Instructions to follow:
Images aside, the whole listing should be written out word for word.

Provided material: Begin

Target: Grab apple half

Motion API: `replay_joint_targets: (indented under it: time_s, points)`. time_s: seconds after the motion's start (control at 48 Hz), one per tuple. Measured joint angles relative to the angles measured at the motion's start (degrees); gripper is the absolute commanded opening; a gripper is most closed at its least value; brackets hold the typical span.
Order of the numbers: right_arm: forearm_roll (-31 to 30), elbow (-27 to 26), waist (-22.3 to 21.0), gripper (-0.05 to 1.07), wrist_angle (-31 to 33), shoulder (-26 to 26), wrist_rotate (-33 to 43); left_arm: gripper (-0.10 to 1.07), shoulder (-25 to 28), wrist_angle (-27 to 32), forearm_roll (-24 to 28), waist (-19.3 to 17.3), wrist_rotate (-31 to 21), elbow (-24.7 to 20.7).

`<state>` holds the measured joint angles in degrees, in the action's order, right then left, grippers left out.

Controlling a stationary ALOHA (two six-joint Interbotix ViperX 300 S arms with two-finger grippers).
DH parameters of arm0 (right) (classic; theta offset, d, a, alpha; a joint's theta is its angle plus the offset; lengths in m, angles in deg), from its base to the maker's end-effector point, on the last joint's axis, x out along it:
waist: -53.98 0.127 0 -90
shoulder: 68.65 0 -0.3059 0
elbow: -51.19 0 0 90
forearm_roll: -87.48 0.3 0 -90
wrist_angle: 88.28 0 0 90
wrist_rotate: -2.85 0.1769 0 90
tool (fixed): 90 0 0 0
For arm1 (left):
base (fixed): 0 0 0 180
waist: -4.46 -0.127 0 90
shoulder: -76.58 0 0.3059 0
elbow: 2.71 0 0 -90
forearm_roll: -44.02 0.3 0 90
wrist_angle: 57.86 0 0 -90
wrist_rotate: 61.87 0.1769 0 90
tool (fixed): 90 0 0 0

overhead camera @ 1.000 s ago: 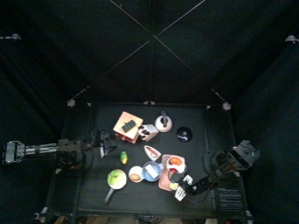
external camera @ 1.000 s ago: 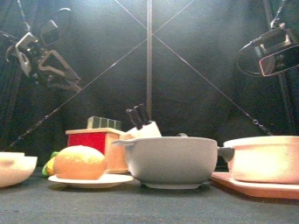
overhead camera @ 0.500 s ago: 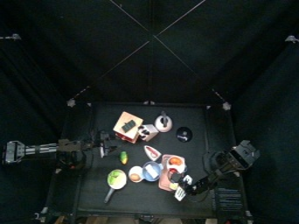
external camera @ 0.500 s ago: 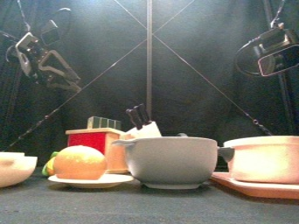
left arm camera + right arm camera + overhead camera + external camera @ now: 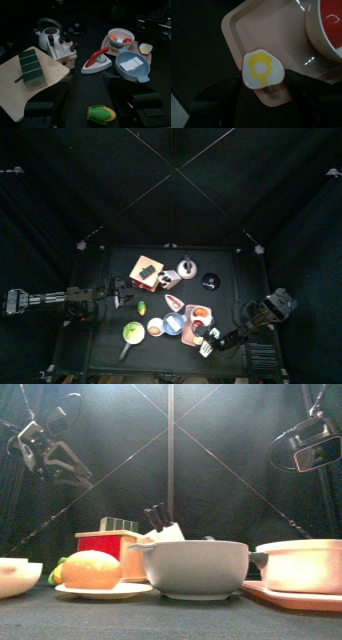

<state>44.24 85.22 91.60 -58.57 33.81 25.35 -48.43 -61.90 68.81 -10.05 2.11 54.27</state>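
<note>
Nothing had shifted over the last second: the right fingers [image 5: 219, 107] hovered released, straddling the apple half [image 5: 262, 70] on the pink tray's [image 5: 238, 30] corner, grab seemingly still pending, while the left fingers [image 5: 48, 102] idled spread nearby.

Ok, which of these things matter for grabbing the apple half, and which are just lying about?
Part of the job: apple half; right gripper, jaws either side of it; pink tray it lies on.

Lying about: kettle; knife block; grey bowl; corn; left gripper, open, away from the tray.
</note>
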Motion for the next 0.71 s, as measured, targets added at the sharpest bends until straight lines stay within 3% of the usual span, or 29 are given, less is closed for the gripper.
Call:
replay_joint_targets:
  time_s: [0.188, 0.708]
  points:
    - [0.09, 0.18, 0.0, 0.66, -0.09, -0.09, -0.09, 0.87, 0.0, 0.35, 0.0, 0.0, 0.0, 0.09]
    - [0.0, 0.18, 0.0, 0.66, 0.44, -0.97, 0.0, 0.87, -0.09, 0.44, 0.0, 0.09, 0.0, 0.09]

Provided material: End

Response:
Target: Grab apple half

Motion API: `replay_joint_targets: (indented under it: time_s, points)`. time_s: seconds after the motion's start (control at 48 Hz), one per tuple. Measured joint angles relative to the angles measured at the motion's start (degrees); gripper is the absolute commanded opening; a gripper is most closed at its least value; brackets hold the typical span.
Order of the numbers: right_arm: forearm_roll (-31 to 30), elbow (-27 to 26), waist (-22.3 to 21.0), gripper (-0.05 to 1.07), wrist_angle (-31 to 33), shoulder (-26 to 26), wrist_rotate (-33 to 43); left_arm: gripper (-0.10 to 1.07), shoulder (-25 to 28), wrist_angle (-27 to 32), forearm_roll (-24 to 28), waist (-19.3 to 17.3), wrist_rotate (-31 to 21), elbow (-24.7 to 20.7).

`<state>` holds the measured joint angles in degrees, in the action's order, right then left, grippers left out.

Controlling a stationary ALOHA (two six-joint Interbotix ViperX 300 S arms with two-finger grippers).
DH parameters of arm0 (right) (classic; theta offset, d, a, alpha; a joint's theta is its angle plus the offset; lengths in m, angles in deg), from its base to the maker's end-effector point, on the last joint's axis, x out along it:
waist: -53.98 0.127 0 -90
shoulder: 68.65 0 -0.3059 0
elbow: -51.19 0 0 90
forearm_roll: -87.48 0.3 0 -90
wrist_angle: 88.28 0 0 90
wrist_rotate: -2.85 0.1769 0 90
tool (fixed): 90 0 0 0
For arm1 (left):
base (fixed): 0 0 0 180
waist: -4.46 -0.127 0 90
shoulder: -76.58 0 0.3059 0
elbow: 2.71 0 0 -90
forearm_roll: -44.02 0.3 0 90
wrist_angle: 57.86 0 0 -90
wrist_rotate: 61.87 0.1769 0 90
tool (fixed): 90 0 0 0

overhead camera @ 1.000 s ago: 
external camera @ 1.000 s ago: 
overhead camera @ 0.500 s ago: 
external camera @ 0.500 s ago: 
left arm camera + right arm camera + overhead camera + external camera @ now: 

<state>44.24 85.22 91.60 -58.57 33.81 25.35 -48.43 -61.90 68.81 -10.05 2.11 54.27</state>
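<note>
Nothing had shifted over the last second: the right fingers [image 5: 219, 107] hovered released, straddling the apple half [image 5: 262, 70] on the pink tray's [image 5: 238, 30] corner, grab seemingly still pending, while the left fingers [image 5: 48, 102] idled spread nearby.

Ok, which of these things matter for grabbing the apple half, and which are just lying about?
Part of the job: apple half; right gripper, jaws either side of it; pink tray it lies on.

Lying about: kettle; knife block; grey bowl; corn; left gripper, open, away from the tray.
</note>
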Motion for the next 0.71 s, as measured, targets added at the sharpest bends until straight lines stay within 3% of the usual span, or 29 are given, less is closed for the gripper.
Call:
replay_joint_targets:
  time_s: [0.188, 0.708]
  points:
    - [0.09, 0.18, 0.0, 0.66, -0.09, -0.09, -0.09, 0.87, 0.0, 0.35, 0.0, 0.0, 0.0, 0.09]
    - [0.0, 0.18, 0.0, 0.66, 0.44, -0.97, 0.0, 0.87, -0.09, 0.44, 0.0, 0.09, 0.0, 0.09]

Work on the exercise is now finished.